# check this coop out?



## emerson (Jul 15, 2012)

even has a ceiling fan/lighting in it
http://indianapolis.craigslist.org/grd/3305253647.html


----------



## Sundancers (Jun 20, 2012)

My chickens are so deprived ... (sigh) 

No ceiling fan or lights other than what Mother Nature has to offer. lol


----------



## castillofa (Jul 11, 2012)

Looks better than my first dorm room in college!


----------



## Mamachickof14 (Aug 28, 2012)

There is no end what we will do for our chicks! I thought it would be a cheep hobby...I hate to even admit what we have in ours!! I like the fan idea!! Jen


----------



## 7chicks (Jun 29, 2012)

I do too Mamachick. Actually, I did hang a small box fan in front of the high window in the coop on those hot summer evenings we had this year. Ya, and they have a few of their Halloween dec's up already in their house.
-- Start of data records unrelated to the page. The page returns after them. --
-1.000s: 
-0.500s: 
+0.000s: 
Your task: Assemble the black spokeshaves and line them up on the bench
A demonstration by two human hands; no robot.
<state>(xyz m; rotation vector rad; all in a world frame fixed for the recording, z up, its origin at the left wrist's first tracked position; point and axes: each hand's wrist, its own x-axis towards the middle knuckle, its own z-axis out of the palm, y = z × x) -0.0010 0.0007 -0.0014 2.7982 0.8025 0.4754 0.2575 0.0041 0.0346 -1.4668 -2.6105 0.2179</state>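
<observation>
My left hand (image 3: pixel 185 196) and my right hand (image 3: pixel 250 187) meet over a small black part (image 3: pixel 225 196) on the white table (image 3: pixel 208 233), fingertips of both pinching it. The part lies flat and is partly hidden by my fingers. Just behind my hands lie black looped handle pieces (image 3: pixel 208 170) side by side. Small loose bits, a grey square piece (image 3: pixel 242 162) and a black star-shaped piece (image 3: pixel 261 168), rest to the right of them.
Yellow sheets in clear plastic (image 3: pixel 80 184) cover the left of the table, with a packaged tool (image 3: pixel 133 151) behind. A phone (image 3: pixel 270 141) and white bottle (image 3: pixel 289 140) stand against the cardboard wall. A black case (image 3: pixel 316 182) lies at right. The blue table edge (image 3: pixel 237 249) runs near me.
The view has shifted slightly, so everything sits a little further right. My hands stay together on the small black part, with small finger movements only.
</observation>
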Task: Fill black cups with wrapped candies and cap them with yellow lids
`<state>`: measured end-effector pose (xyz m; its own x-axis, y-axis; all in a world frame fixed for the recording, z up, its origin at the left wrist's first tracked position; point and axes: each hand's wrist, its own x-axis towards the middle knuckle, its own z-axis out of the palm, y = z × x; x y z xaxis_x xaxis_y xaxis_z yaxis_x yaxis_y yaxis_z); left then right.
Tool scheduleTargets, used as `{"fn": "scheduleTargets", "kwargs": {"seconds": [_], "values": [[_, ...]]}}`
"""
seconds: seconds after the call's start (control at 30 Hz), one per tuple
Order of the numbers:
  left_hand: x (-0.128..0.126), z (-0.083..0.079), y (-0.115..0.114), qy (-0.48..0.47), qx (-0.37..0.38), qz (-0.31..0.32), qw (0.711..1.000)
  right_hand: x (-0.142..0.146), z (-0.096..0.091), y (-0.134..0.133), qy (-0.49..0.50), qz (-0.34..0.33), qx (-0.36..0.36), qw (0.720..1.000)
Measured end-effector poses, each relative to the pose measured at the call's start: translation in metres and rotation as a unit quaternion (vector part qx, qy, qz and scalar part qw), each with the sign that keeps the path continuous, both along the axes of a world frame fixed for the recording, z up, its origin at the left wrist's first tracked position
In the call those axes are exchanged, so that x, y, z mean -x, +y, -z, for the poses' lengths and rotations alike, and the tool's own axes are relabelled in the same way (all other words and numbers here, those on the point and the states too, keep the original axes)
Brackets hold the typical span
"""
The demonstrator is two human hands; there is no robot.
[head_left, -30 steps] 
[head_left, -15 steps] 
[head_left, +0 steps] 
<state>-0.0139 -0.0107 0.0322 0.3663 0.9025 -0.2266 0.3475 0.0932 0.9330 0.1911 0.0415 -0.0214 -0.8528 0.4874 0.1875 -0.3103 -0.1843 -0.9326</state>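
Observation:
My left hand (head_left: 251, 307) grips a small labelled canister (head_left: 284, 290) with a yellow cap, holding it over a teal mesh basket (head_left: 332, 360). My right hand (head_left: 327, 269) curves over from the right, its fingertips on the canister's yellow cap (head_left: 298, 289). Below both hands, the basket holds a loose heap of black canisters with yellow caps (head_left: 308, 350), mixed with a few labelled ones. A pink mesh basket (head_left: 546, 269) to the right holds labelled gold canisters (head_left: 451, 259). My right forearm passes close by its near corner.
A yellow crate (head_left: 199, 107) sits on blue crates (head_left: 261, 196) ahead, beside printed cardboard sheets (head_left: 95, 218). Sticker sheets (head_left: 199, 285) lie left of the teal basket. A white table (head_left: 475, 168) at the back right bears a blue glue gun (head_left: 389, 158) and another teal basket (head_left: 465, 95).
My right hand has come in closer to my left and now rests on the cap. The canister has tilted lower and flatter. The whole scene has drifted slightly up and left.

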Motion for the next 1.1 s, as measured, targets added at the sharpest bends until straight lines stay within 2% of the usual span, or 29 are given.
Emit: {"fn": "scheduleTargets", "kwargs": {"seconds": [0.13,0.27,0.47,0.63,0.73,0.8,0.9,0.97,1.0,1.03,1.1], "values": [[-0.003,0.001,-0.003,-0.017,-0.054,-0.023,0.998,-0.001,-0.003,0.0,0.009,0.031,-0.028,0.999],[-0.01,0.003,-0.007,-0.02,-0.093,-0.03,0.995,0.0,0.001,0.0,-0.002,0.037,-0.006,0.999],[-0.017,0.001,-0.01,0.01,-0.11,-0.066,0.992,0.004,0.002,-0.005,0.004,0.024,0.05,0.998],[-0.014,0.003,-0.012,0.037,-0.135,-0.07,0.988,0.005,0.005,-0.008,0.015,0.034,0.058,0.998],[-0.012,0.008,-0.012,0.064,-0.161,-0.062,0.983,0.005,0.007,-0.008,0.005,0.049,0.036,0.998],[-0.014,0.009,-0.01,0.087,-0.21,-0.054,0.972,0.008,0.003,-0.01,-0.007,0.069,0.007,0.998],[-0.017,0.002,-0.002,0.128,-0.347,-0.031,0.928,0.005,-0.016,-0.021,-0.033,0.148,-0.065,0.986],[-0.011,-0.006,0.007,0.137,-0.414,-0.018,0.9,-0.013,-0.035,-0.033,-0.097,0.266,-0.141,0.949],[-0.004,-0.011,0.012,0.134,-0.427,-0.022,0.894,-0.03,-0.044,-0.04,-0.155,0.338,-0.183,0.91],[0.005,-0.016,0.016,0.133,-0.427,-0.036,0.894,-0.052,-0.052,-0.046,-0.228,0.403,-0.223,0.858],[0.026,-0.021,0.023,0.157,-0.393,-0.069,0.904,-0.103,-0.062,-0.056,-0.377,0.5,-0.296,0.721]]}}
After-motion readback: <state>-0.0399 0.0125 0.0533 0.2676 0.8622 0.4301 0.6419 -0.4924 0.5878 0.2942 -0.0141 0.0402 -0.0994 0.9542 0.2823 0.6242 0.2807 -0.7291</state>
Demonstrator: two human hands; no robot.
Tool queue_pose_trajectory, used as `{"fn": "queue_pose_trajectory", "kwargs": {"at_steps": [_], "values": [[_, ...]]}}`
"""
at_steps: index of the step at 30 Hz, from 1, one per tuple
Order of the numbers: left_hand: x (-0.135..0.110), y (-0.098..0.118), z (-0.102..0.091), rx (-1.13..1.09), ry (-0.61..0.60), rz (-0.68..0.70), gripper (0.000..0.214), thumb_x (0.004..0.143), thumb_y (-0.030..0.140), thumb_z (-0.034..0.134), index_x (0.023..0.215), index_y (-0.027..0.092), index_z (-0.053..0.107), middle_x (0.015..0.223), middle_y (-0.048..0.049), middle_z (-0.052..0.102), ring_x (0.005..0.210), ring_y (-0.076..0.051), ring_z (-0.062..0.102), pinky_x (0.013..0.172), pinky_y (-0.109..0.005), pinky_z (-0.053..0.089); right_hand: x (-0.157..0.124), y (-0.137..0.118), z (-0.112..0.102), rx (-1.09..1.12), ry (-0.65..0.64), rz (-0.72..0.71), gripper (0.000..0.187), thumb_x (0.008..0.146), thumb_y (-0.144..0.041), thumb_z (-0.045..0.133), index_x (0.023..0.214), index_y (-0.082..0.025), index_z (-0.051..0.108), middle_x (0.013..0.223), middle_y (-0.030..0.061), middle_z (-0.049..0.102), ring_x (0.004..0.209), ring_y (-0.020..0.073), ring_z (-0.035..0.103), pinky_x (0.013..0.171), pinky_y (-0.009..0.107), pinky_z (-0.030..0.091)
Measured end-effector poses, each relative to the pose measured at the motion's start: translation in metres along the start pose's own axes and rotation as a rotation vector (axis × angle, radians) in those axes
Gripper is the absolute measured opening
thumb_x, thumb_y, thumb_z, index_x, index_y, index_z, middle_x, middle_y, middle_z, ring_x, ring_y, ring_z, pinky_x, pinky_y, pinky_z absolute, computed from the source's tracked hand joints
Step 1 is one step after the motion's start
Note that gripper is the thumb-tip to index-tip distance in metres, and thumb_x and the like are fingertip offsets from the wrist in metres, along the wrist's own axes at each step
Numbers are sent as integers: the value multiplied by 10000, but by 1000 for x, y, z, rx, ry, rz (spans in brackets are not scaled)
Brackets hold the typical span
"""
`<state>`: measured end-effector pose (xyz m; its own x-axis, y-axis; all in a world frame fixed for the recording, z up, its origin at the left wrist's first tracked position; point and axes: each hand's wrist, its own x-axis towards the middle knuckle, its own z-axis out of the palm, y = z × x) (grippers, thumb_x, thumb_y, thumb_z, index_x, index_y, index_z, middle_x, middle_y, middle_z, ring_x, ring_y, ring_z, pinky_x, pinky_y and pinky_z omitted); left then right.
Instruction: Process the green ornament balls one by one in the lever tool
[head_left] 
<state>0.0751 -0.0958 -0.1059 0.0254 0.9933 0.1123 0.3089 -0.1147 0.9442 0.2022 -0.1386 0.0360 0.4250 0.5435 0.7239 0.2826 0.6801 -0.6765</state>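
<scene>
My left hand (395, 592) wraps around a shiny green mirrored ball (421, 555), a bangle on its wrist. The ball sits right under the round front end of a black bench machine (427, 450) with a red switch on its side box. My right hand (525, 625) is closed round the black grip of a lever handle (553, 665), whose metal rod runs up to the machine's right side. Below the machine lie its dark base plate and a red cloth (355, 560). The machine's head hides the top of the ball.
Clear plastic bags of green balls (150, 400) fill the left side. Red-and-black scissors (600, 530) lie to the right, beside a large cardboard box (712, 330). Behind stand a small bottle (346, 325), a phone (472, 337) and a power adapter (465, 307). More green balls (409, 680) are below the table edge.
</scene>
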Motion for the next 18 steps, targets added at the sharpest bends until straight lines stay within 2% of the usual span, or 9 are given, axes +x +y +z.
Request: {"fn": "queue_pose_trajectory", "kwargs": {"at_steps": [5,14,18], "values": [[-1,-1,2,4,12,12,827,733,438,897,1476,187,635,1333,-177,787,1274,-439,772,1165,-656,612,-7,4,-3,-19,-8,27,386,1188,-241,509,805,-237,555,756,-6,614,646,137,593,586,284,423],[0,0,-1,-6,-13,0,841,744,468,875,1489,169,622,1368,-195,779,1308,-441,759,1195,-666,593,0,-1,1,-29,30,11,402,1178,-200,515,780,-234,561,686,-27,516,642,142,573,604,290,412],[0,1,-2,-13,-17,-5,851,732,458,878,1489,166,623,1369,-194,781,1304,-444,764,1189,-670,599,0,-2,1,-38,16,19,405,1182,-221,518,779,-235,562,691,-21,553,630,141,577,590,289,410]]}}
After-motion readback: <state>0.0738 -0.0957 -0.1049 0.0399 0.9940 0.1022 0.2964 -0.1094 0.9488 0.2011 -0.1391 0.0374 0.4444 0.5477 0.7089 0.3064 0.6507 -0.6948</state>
Haven't gotten to my house yet.


----------



## cogburn (Jul 16, 2012)

Mine and yours both Sundancers !! But my pig pen has wall to wall berber carpet, and a 36 inch flat screen tv..my chickens are jealous of my pigs.. Lol


----------



## rob (Jun 20, 2012)

would love a coop that big. maybe i could convert my garden shed.


----------



## kiwicsi (Sep 24, 2012)

Looks huge!


----------